▸ **What to work on**: Below are some records. Pull every line that contains the word "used".

▸ **Stored dataset items**:
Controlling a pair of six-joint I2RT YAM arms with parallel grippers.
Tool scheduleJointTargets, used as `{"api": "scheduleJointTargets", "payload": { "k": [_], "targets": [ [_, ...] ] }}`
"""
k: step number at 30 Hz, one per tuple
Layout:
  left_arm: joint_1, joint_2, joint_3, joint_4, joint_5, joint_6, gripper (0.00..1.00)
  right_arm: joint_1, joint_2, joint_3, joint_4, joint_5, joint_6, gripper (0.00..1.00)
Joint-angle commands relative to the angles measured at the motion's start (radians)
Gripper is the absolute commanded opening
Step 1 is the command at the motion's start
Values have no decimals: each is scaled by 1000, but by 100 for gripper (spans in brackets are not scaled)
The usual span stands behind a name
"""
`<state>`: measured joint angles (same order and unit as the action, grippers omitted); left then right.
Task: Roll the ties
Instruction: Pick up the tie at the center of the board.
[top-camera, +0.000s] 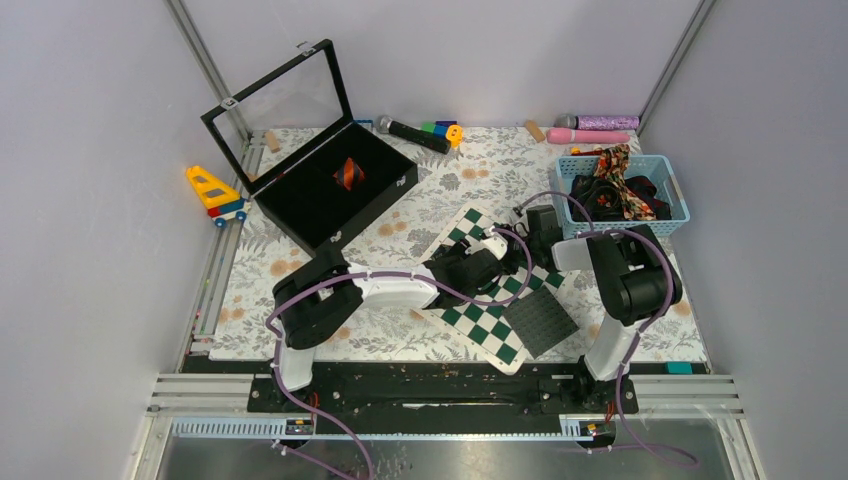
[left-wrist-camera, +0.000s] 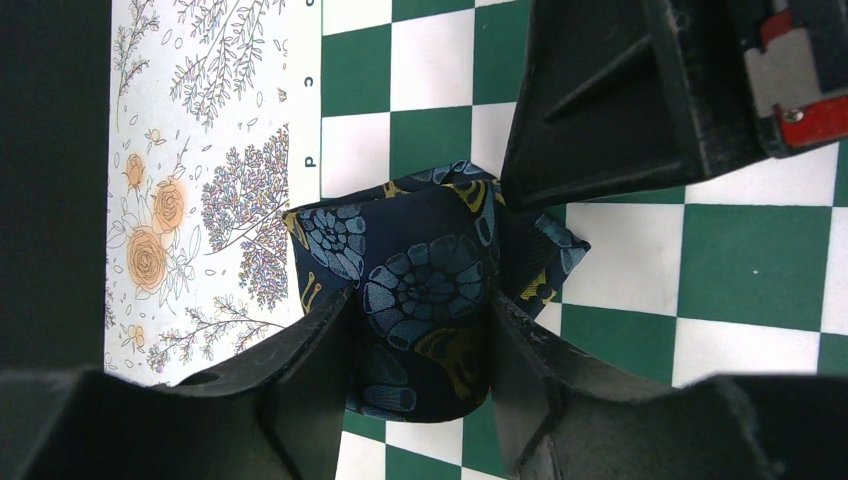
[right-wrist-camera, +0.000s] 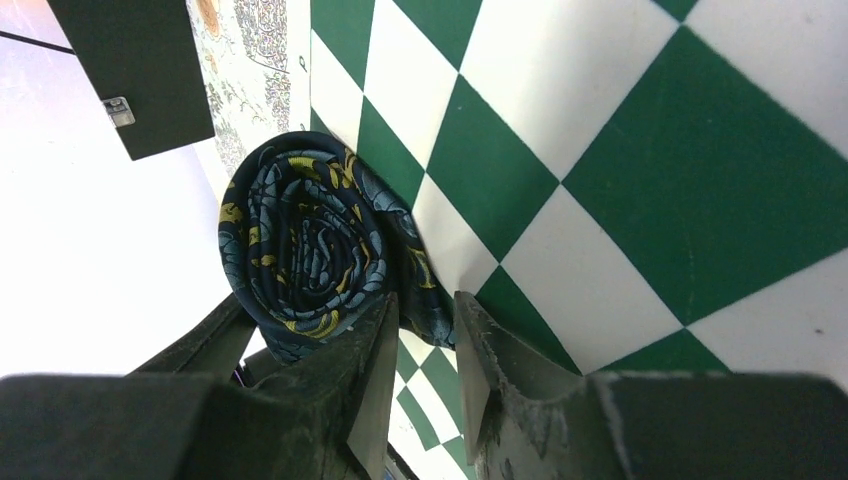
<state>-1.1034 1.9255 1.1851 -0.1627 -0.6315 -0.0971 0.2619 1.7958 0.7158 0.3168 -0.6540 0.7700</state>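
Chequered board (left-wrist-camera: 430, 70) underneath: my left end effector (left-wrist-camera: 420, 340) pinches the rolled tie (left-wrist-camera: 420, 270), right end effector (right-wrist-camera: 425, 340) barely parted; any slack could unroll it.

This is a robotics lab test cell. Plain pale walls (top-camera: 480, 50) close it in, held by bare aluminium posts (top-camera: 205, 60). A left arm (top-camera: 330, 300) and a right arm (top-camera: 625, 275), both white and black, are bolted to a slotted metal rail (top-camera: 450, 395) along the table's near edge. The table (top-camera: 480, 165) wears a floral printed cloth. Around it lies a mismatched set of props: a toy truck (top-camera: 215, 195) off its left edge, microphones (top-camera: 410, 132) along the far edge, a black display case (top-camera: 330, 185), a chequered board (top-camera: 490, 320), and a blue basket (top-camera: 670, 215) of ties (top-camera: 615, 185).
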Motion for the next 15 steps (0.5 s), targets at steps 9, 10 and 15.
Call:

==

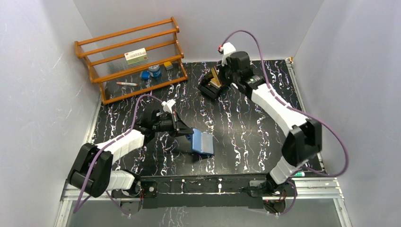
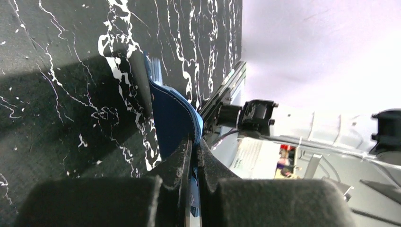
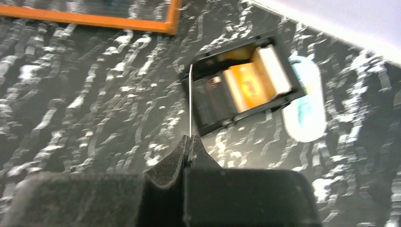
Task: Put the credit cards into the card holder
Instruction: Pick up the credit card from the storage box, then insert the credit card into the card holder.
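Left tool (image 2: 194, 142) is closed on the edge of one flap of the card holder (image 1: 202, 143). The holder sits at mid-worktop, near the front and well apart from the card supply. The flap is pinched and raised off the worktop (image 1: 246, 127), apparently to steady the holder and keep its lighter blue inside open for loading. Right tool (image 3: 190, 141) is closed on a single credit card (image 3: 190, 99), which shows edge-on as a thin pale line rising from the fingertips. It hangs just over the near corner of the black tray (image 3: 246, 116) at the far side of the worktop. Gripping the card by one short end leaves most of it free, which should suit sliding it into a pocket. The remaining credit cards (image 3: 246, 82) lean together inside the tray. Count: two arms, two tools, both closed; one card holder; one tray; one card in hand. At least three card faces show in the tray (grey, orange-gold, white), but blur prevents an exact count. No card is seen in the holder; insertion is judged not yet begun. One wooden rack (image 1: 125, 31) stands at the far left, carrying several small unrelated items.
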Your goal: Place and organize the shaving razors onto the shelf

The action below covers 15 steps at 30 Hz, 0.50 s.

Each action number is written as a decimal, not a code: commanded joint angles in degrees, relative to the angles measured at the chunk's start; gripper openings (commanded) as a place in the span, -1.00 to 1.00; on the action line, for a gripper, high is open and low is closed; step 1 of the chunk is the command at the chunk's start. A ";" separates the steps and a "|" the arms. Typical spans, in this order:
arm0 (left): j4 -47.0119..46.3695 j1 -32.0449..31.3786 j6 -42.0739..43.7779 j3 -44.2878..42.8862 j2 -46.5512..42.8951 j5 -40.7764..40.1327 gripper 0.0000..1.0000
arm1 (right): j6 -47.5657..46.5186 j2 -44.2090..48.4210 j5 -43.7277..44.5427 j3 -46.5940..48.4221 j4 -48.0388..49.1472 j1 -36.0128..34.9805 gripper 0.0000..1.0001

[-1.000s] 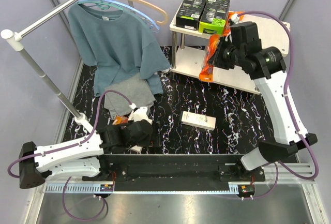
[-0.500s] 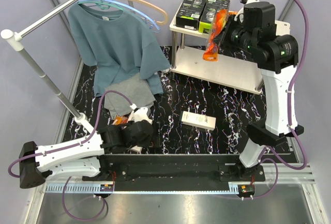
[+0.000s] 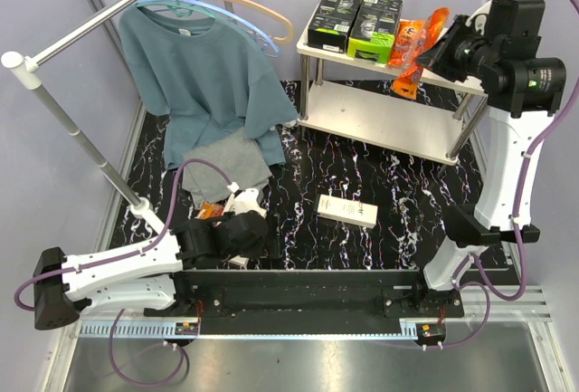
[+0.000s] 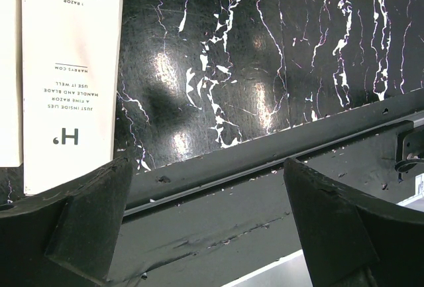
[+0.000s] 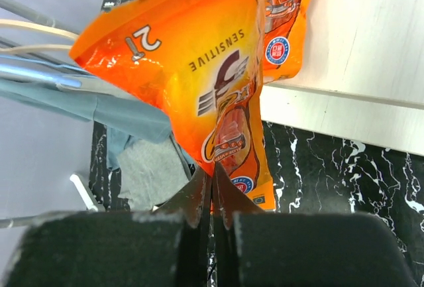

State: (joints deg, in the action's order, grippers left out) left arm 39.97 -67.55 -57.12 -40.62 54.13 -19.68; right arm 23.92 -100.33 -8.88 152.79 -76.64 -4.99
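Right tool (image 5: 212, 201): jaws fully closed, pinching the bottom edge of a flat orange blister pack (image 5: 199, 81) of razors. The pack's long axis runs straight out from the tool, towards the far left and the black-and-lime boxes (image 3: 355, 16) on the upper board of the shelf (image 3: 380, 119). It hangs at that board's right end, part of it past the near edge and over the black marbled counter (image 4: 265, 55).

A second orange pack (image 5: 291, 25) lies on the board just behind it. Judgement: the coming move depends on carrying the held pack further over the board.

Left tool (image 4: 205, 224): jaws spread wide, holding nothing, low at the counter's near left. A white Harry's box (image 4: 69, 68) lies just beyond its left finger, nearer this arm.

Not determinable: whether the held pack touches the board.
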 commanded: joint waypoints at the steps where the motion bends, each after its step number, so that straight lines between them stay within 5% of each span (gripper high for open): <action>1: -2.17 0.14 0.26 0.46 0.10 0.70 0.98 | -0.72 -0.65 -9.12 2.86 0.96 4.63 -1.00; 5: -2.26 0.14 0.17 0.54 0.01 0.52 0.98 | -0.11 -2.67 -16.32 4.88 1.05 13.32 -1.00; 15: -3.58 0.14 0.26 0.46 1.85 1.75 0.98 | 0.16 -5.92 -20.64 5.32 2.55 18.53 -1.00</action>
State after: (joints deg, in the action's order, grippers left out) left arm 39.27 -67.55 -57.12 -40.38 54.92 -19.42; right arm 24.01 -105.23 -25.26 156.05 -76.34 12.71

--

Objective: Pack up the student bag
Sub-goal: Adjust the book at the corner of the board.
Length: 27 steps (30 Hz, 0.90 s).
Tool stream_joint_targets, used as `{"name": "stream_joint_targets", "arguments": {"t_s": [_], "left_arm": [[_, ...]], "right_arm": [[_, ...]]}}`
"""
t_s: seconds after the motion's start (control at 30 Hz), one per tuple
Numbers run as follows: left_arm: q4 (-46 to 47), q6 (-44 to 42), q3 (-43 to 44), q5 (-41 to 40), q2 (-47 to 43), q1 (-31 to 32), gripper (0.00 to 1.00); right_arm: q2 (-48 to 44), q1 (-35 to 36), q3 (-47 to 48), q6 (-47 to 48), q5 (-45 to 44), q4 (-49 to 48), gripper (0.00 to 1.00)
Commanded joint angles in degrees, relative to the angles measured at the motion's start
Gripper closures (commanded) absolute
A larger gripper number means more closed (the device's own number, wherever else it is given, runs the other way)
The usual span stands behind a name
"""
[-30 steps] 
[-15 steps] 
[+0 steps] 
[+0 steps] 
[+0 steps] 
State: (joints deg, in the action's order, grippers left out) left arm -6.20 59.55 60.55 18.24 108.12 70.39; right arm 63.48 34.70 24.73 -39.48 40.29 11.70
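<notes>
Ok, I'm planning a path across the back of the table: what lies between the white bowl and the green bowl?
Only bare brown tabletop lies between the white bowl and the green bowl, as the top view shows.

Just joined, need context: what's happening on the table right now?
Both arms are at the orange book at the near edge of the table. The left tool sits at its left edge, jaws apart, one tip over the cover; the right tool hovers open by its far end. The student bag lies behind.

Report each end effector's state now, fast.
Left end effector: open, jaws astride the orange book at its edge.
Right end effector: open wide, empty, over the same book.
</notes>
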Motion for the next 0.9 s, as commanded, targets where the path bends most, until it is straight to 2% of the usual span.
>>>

▸ **Exercise output**:
Tool scheduleJointTargets, used as `{"api": "scheduleJointTargets", "payload": { "k": [_], "targets": [ [_, ...] ] }}`
Tool stream_joint_targets, used as `{"name": "stream_joint_targets", "arguments": {"t_s": [_], "left_arm": [[_, ...]], "right_arm": [[_, ...]]}}`

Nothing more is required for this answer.